Repeat every record exactly, but omit the images.

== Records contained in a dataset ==
============================================================

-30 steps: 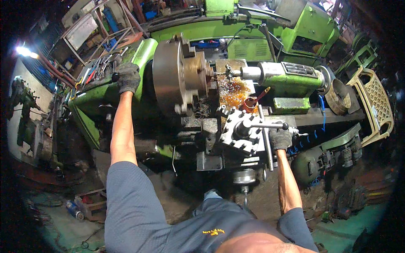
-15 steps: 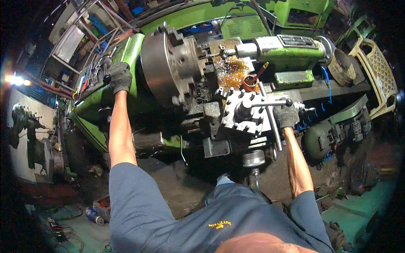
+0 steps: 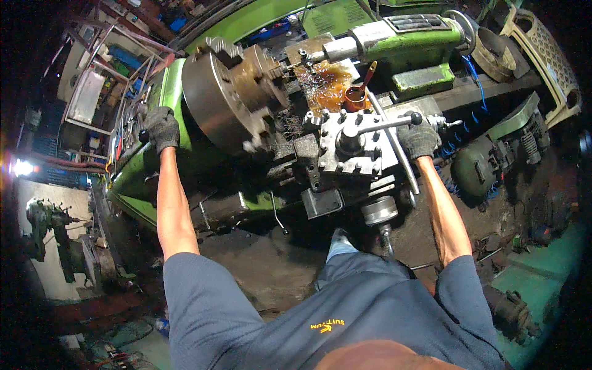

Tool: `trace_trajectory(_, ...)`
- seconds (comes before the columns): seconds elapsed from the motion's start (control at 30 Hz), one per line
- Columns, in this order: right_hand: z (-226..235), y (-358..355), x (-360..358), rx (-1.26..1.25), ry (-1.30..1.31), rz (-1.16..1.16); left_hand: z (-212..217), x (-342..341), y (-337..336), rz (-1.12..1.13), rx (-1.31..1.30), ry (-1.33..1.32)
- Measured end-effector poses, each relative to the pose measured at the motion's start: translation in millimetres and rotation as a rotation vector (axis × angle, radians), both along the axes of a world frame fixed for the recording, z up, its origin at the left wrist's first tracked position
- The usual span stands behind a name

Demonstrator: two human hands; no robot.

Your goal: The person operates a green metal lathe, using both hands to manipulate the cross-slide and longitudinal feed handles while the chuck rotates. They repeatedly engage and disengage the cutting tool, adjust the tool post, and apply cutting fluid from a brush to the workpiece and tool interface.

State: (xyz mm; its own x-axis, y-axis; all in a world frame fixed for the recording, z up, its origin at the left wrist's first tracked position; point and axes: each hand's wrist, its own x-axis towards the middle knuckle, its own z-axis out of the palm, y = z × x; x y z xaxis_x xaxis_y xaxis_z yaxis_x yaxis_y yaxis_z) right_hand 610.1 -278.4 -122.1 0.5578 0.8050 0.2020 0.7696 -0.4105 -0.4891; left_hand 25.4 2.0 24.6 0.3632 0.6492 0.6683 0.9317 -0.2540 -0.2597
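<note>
My left hand (image 3: 162,128), in a dark grey glove, is closed round a black-knobbed lever (image 3: 143,135) on top of the green lathe's headstock. Right of it is the big steel chuck (image 3: 213,102), its jaws blurred at the lower edge. My right hand (image 3: 418,139), gloved alike, curls over the crank handle (image 3: 445,123) of the tool slide; its fingertips are partly hidden. Just above that hand ends the clamp lever (image 3: 385,123) of the square tool post (image 3: 336,151). A brush stands in a small red-brown cup (image 3: 356,97) behind the post, beside an oily plate (image 3: 327,86).
The green tailstock (image 3: 413,52) stands at the back right, with a beige plastic chair (image 3: 546,61) beyond it. A dark green motor-like unit (image 3: 475,166) lies right of my forearm. Hand tools (image 3: 129,123) lie on the headstock's left end. Metal chips (image 3: 290,126) lie below the chuck.
The view has shifted and turned slightly, so the lathe sits higher and more to the left. Both hands keep their places on the machine. The chuck's jaws are motion-blurred in both frames.
</note>
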Motion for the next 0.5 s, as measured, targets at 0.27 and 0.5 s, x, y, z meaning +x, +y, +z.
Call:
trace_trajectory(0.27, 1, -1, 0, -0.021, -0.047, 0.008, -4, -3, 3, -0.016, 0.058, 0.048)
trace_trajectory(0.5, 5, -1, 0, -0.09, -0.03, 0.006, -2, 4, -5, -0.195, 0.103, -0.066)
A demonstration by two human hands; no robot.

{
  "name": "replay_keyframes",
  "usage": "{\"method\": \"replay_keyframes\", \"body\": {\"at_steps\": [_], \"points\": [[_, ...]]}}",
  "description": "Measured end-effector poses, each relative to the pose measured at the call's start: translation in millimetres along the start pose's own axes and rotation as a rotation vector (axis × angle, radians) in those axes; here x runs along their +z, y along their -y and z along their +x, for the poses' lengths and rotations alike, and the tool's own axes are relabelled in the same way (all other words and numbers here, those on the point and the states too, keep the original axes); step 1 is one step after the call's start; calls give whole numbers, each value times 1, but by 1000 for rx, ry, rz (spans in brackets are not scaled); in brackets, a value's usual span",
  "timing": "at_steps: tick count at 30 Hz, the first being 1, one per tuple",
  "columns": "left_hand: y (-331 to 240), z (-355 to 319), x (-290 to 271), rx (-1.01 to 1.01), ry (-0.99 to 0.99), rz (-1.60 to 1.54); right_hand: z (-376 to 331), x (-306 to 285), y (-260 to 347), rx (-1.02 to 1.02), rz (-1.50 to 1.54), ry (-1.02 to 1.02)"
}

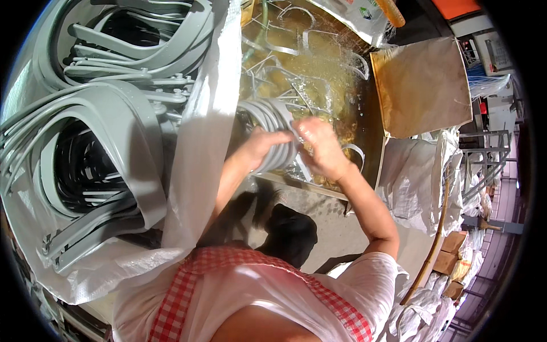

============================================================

== RESPONSE FOR THIS EXERCISE ==
-30 steps: 
-15 steps: 
+0 steps: 

Tool: `trace_trajectory(_, ...)`
- seconds (comes before the columns): seconds elapsed from the motion's start (control at 30 Hz), one per line
- Columns, in this order: right_hand: z (-226..235), y (-358..355), x (-360..358), rx (-1.26..1.25), ry (-1.30..1.31), rz (-1.16..1.16); left_hand: z (-212..217), x (-342..341), y (-337..336), rz (-1.12..1.13), rx (-1.31..1.30), ry (-1.33..1.32)
- Measured end-effector poses, each relative to the pose measured at the motion's start: translation in millimetres and rotation as a rotation vector (axis × angle, radians), both along the axes of a world frame fixed for the recording, z up, its origin at the left wrist's first tracked position
- The usual span stands behind a name

Demonstrator: two human hands; no robot.

Your goal: The person operates a green metal lathe, using both hands to manipulate the cross-slide and longitudinal feed handles while the chuck rotates. They repeatedly engage and disengage the cutting tool, adjust the tool post, and apply cutting fluid from a brush to the workpiece and tool interface.

State: (xyz mm; its own x-axis, y-axis; all in a world frame fixed for the recording, z up, its origin at the left wrist's first tracked position; point and axes: each hand's wrist, its own x-axis towards the middle knuckle, its own z-axis out of the palm, y = z × x; x y z xaxis_x xaxis_y xaxis_z yaxis_x yaxis_y yaxis_z) right_hand 610.1 -278.4 -122.1 0.5578 0.8050 0.2020 0.7696 -0.4105 -0.4891; left_hand 25.4 2.0 24.6 0.3632 0.6492 0.6683 0.9317 -0.2540 -0.2597
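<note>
My left hand (image 3: 162,128), in a dark grey glove, is closed round a black-knobbed lever (image 3: 143,135) on top of the green lathe's headstock. Right of it is the big steel chuck (image 3: 213,102), its jaws blurred at the lower edge. My right hand (image 3: 418,139), gloved alike, curls over the crank handle (image 3: 445,123) of the tool slide; its fingertips are partly hidden. Just above that hand ends the clamp lever (image 3: 385,123) of the square tool post (image 3: 336,151). A brush stands in a small red-brown cup (image 3: 356,97) behind the post, beside an oily plate (image 3: 327,86).
The green tailstock (image 3: 413,52) stands at the back right, with a beige plastic chair (image 3: 546,61) beyond it. A dark green motor-like unit (image 3: 475,166) lies right of my forearm. Hand tools (image 3: 129,123) lie on the headstock's left end. Metal chips (image 3: 290,126) lie below the chuck.
The view has shifted and turned slightly, so the lathe sits higher and more to the left. Both hands keep their places on the machine. The chuck's jaws are motion-blurred in both frames.
</note>
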Motion for the next 0.5 s, as measured, targets at 0.27 and 0.5 s, x, y, z meaning +x, +y, +z.
Call:
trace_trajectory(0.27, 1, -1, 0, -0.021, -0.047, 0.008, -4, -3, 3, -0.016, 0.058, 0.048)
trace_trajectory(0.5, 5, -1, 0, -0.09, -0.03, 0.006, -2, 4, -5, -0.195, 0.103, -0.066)
A demonstration by two human hands; no robot.

{
  "name": "replay_keyframes",
  "usage": "{\"method\": \"replay_keyframes\", \"body\": {\"at_steps\": [_], \"points\": [[_, ...]]}}",
  "description": "Measured end-effector poses, each relative to the pose measured at the call's start: translation in millimetres along the start pose's own axes and rotation as a rotation vector (axis × angle, radians) in those axes; here x runs along their +z, y along their -y and z along their +x, for the poses' lengths and rotations alike, and the tool's own axes are relabelled in the same way (all other words and numbers here, those on the point and the states too, keep the original axes); step 1 is one step after the call's start; calls give whole numbers, each value times 1, but by 1000 for rx, ry, rz (spans in brackets are not scaled); in brackets, a value's usual span",
  "timing": "at_steps: tick count at 30 Hz, the first being 1, one per tuple",
  "columns": "left_hand: y (-331 to 240), z (-355 to 319), x (-290 to 271), rx (-1.01 to 1.01), ry (-0.99 to 0.99), rz (-1.60 to 1.54); right_hand: z (-376 to 331), x (-306 to 285), y (-260 to 347), rx (-1.02 to 1.02), rz (-1.50 to 1.54), ry (-1.02 to 1.02)"
}

The answer is complete.